Der Friede Christi sei in euren Herzen, Brüder und Schwestern Rom, Sinti und Caminanti! Und dieser Friede sei auch in den Herzen der vielen pastoralen Mitarbeiterinnen und Mitarbeiter, die heute hier anwesend sind und unermüdlich mit euch unterwegs sind.

Die heutige Heilig-Jahr-Feier findet sechzig Jahre nach jenem historischen ersten Welttreffen statt, das Papst Paul VI. am 26. September 1965 in Pomezia mit euren Gemeinschaften hatte. Fast als Zeugin jenes Ereignisses ist heute die Marienstatue hier, die derselbe Papst damals als »Königin der Roma, Sinti und Caminanti« krönte. In diesen sechzig Jahren haben sich die Begegnungen mit meinen Vorgängern immer häufiger ereignet, in verschiedenen Zusammenhängen – als Zeichen eines lebendigen Dialogs und einer besonderen pastoralen Zuwendung zu euch, »dem bevorzugten Teil des pilgernden Gottesvolkes«2. Ja, Gott, der Vater, liebt und segnet euch, und auch die Kirche liebt und segnet euch.

Ihr könnt lebendige Zeugen für die Bedeutung von drei Dingen sein: allein auf Gott zu vertrauen, euch an kein irdisches Gut zu klammern und durch Wort und Tat einen beispielhaften Glauben zu zeigen. So zu leben ist keine Selbstverständlichkeit. Man lernt es, indem man den Segen Gottes annimmt und ihm erlaubt, das Herz zu verwandeln. »Das Herz der Kirche ist ihrem Wesen gemäß solidarisch mit denen, die arm, ausgegrenzt und an den Rand gedrängt sind, mit denen, die als ›Abfall‹ der Gesellschaft betrachtet werden. […] Im Herzen eines jeden Gläubigen gibt es das Bedürfnis, ›auf diesen Ruf zu hören, [der] aus der Befreiung selbst folgt, die die Gnade in jedem von uns wirkt, und deshalb handelt es sich nicht um einen Auftrag, der nur einigen vorbehalten ist‹« (Ap. Exhort. Dilexi te, 111).

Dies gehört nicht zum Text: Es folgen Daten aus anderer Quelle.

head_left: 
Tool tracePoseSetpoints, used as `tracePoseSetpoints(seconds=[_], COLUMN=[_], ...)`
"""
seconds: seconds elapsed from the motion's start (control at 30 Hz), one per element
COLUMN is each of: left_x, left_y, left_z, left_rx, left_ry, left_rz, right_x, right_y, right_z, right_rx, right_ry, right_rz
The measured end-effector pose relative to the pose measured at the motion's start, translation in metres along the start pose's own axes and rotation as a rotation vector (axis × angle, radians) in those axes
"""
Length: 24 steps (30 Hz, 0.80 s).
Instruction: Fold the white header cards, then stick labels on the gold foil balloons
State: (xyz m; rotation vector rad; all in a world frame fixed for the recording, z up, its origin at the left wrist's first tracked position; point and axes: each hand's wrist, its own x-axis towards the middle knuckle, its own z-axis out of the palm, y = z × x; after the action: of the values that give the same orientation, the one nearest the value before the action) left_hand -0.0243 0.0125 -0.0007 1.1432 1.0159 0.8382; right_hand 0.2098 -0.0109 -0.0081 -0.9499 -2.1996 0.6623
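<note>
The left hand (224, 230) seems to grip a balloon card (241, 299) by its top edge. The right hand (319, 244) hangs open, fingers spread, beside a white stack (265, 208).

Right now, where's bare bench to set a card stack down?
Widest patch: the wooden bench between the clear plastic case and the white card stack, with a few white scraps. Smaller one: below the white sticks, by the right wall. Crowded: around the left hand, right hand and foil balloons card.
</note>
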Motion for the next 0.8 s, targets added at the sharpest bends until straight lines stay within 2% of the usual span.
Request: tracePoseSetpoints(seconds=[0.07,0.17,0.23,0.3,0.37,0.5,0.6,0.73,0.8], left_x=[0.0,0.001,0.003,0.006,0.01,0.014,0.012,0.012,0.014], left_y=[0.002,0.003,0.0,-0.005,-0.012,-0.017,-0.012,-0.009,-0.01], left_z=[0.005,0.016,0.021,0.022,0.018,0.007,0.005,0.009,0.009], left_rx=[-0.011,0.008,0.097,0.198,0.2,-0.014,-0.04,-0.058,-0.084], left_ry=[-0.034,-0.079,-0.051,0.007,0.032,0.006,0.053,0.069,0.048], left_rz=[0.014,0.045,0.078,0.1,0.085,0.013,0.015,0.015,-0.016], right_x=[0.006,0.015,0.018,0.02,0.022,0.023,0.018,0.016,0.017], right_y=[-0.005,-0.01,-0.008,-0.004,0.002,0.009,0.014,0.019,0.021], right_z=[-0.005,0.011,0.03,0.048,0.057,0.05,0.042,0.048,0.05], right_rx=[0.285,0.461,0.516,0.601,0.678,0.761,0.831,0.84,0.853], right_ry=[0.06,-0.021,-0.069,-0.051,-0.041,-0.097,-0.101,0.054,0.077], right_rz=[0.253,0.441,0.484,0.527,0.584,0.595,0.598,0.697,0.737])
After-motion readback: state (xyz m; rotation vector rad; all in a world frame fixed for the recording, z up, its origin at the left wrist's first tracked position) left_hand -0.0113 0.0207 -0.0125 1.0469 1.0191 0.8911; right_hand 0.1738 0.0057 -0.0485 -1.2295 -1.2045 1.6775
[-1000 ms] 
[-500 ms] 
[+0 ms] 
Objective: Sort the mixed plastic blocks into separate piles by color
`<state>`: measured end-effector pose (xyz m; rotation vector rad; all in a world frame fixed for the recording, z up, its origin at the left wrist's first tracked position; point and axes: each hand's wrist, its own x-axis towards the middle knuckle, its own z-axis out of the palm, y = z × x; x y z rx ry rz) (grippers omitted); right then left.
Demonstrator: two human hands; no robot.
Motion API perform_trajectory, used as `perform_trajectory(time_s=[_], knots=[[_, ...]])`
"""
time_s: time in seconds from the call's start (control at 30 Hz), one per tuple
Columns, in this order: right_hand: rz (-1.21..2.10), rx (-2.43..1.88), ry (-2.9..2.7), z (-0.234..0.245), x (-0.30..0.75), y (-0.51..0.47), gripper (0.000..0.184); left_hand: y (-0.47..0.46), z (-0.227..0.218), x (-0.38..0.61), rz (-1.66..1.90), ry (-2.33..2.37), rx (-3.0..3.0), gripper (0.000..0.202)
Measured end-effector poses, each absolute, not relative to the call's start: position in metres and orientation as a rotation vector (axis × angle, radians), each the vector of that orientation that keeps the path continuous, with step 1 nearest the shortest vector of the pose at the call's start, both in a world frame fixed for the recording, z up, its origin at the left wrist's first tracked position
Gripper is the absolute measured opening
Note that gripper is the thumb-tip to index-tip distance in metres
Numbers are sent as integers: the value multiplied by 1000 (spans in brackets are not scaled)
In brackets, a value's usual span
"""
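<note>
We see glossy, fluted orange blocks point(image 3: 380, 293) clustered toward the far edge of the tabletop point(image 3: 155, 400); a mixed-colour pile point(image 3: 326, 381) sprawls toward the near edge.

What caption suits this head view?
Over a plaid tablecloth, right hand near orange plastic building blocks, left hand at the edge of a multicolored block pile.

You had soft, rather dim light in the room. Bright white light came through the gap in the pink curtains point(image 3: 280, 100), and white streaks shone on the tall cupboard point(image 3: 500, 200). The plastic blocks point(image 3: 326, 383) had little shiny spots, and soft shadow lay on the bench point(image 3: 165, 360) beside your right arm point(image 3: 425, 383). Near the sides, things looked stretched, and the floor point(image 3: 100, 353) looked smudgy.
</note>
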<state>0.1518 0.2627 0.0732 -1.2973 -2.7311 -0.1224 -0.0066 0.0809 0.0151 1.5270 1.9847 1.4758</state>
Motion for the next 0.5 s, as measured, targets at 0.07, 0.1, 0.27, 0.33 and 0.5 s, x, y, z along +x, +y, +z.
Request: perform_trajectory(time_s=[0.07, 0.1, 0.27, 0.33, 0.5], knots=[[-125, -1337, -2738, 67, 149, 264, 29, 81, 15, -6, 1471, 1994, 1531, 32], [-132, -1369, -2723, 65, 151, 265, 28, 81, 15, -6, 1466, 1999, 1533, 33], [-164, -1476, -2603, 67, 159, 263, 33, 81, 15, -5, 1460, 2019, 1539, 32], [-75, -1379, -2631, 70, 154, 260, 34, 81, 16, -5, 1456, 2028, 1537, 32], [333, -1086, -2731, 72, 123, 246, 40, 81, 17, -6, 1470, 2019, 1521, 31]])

Fast tausend Jahre lang wart ihr Pilger und Nomaden in einem Umfeld, das nach und nach Entwicklungsmodelle geschaffen hat, die sich in vieler Hinsicht als ungerecht und nicht tragfähig erwiesen haben. Deshalb haben euch die sogenannten »fortschrittlichen« Gesellschaften immer wieder an den Rand gedrängt: an den Rand der Städte, der Rechte, der Bildung und der Kultur. Und doch ist es gerade dieses Gesellschaftsmodell, das euch ausgegrenzt und euch zu Wandernden ohne Frieden und ohne Aufnahme gemacht hat – zunächst in jahreszeitlich bedingten Wanderzügen, dann in Lagern an den Stadträndern, wo ihr teils noch heute ohne Strom und Wasser lebt –, das im letzten Jahrhundert die größten sozialen Ungerechtigkeiten hervorgebracht hat: riesige wirtschaftliche Ungleichheiten zwischen Menschen und Völkern, beispiellose Finanzkrisen, Umweltkatastrophen und Kriege.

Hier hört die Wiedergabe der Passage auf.